Henri Julien

18/9/1927

Record updated 18-Sep-06

Henri Julien was a driver who also built racing cars during the 60s. He founded the AGS opperation in 1968, moving up to F1 in 1986. He sold the company in 1988.

Henri Julien
Henri Julien was a driver who also built racing cars during the 60s. He began working at the Garage de l'Avenir in Gonfaron, just northeast of Toulon in the south of France. In his spare time he built his own racing car powered by a modified 500cc Simca engine. He raced the car, know as JH1. He built other 500cc cars powered by BMW engines and in 1957 he built a front-engined Formula Junior with an 850cc Panhard engine, designated JH3.

He gave up building cars in 1960 and bought an Alpine Formula 3 car but after some dissapointing performances, quit driving in 1965.

The introduction of Formula France in 1968 brought Julien back into racing car construction. And, after running F3 Matras for a number of French drivers, he established Automobiles Gonfaronnaise Sportives, working with Christian Vanderpleyn, who had joined him as an apprentice in 1960. He built the JH4 which was driven in 1969 by Francois Rabbione and the following year he built two JH5 cars for Rabbione and Gerard Cerruti, the latter finishing third at Paul Ricard.

A number of cars were built for Formula France with limited success so eyebrows were raised when they moved up to Formula 2 in 1978. It was two more years before an AGS driver scored any points in the European F2 series although when they did it was with a win, Dallest taking the chequered flag at Pau.

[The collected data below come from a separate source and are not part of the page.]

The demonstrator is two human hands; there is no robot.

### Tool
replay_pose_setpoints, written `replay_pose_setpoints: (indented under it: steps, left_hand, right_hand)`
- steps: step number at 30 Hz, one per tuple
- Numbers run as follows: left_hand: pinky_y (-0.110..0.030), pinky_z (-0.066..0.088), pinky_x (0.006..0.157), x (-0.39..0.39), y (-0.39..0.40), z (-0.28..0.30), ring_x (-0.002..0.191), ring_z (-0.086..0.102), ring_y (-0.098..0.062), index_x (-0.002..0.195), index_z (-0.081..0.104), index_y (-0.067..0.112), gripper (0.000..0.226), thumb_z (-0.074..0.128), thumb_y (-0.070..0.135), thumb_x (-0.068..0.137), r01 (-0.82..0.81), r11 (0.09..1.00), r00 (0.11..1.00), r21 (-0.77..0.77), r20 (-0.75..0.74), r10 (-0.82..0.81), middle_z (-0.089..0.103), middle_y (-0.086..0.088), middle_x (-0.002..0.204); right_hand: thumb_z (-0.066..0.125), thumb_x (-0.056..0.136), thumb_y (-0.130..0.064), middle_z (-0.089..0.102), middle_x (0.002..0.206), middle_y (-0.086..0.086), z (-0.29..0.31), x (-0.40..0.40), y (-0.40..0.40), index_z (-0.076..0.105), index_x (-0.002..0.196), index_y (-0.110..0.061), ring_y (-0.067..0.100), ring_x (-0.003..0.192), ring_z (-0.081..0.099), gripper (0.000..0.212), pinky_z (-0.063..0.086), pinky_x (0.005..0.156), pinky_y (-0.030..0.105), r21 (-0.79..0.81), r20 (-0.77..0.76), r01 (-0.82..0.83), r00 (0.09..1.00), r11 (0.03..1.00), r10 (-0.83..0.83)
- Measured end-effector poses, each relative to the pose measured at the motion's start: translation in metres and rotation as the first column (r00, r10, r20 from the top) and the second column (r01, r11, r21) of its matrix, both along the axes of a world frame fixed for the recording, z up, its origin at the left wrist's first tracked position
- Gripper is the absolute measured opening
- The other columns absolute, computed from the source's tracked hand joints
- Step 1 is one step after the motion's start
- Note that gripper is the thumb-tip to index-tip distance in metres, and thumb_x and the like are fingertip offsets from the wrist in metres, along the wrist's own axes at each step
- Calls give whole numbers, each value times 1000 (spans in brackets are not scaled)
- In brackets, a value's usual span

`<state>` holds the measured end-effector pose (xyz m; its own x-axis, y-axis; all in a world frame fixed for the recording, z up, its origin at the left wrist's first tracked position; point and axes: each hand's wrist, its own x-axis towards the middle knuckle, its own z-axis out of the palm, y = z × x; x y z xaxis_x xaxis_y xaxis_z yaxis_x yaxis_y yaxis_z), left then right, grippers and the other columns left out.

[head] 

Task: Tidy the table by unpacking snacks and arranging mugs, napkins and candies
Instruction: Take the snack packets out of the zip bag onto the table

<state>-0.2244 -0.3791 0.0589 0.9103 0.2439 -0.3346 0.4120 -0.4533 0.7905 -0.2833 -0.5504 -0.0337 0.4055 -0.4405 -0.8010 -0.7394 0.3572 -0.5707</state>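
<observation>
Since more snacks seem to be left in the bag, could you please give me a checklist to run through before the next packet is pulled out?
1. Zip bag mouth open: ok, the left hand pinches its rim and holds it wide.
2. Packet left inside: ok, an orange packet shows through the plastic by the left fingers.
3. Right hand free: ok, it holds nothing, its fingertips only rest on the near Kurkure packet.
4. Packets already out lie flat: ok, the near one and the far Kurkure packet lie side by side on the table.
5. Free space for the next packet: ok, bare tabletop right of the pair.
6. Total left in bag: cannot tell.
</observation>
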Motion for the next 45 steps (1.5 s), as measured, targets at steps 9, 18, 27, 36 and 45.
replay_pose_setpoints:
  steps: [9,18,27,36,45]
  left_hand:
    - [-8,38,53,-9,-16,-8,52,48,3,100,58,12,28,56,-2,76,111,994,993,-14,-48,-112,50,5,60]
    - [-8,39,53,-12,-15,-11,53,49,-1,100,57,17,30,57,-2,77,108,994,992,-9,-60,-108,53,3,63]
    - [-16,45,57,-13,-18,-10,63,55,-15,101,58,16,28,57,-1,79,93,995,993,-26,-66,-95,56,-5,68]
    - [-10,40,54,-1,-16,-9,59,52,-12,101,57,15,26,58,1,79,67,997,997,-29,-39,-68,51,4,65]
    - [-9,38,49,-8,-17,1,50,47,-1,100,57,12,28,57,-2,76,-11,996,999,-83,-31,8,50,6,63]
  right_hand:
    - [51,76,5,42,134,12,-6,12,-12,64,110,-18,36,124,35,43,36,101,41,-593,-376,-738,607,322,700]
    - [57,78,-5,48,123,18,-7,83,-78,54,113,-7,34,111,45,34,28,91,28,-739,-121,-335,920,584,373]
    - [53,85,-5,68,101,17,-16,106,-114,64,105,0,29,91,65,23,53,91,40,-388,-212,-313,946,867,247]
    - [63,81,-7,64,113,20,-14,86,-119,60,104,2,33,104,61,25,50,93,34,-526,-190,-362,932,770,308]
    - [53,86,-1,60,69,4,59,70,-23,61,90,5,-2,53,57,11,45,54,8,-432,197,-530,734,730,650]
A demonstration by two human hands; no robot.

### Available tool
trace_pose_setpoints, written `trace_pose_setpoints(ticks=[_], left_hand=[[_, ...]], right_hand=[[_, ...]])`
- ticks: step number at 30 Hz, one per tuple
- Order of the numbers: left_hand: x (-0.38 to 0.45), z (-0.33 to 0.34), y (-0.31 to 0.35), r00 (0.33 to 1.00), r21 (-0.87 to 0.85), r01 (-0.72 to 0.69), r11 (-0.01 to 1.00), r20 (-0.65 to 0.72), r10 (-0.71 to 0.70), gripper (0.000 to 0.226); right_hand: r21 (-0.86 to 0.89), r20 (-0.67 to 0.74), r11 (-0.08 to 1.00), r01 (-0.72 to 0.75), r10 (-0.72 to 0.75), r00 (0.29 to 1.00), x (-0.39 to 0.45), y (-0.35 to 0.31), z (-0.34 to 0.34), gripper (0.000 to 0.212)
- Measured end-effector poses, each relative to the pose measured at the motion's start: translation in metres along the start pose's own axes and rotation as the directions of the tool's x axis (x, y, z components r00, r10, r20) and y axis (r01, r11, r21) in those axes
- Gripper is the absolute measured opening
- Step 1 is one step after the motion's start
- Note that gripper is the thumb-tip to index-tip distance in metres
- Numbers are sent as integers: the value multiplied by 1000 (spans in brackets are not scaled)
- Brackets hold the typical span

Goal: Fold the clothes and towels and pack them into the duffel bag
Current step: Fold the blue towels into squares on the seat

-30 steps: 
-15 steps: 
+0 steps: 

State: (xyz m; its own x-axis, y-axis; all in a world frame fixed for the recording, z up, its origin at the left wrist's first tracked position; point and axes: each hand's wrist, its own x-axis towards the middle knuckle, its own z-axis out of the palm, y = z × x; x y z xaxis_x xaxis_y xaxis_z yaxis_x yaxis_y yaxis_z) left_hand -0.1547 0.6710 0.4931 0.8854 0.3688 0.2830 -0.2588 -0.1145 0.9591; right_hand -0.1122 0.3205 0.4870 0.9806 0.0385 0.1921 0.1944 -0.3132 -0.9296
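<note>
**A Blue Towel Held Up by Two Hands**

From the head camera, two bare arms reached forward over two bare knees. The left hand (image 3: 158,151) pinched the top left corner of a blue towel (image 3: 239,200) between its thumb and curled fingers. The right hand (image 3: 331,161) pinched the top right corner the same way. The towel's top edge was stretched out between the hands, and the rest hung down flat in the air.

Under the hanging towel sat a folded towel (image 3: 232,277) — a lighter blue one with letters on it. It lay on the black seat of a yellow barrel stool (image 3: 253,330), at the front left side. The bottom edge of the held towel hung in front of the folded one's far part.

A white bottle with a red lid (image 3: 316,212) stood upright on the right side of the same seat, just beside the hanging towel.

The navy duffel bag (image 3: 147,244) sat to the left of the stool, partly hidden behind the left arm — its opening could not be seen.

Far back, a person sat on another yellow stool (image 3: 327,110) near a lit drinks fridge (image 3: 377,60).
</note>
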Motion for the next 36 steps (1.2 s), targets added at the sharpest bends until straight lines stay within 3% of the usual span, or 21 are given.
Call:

The following three years saw AGS performing quite well in F2 until, in 1984, the formula was abandoned.

The move to F1 came in 1986 when the first AGS arrived for the Italian Grand Prix at Monza.
 
Pascal Fabre drove the car for the first eleven races in 1987, which was reliable but not fast. He was replaced for the final two GP by Roberto Moreno, who secured the teams very first point by finishing sixth at the Australian GP in Adelaide.

The team moved into 1988 with confidence and produced another strong chassis and secured sponsorship from the "Bouygues Group" which would also bankroll a new factory. The car was driven by Philippe Streiff, who qualified well but the reliability and accidents saw him finished only four races. The promised financial backing from Bouygues never materialized and Henri Julien was forced to sell the team to at the end of the season to entrepreneur, Cyril de Rouvre - who would later have an interest in the Ligier team. 

In 1988 most of the staff defected to Coloni and in 1990 AGS was restructured under the direction of Hughes de Chaunac and relocated from the original Gonfaron base to the Var circuit near Le Luc en Provence. June 1990 saw another change - Chaunac left the team and ownership passed to Cyril de Rouvre who in turn, sold the majority shareholdings to the Italians Gabriele Rafanelli and Patrizio Cantu in April 1991, only to see the team close before the end of that year.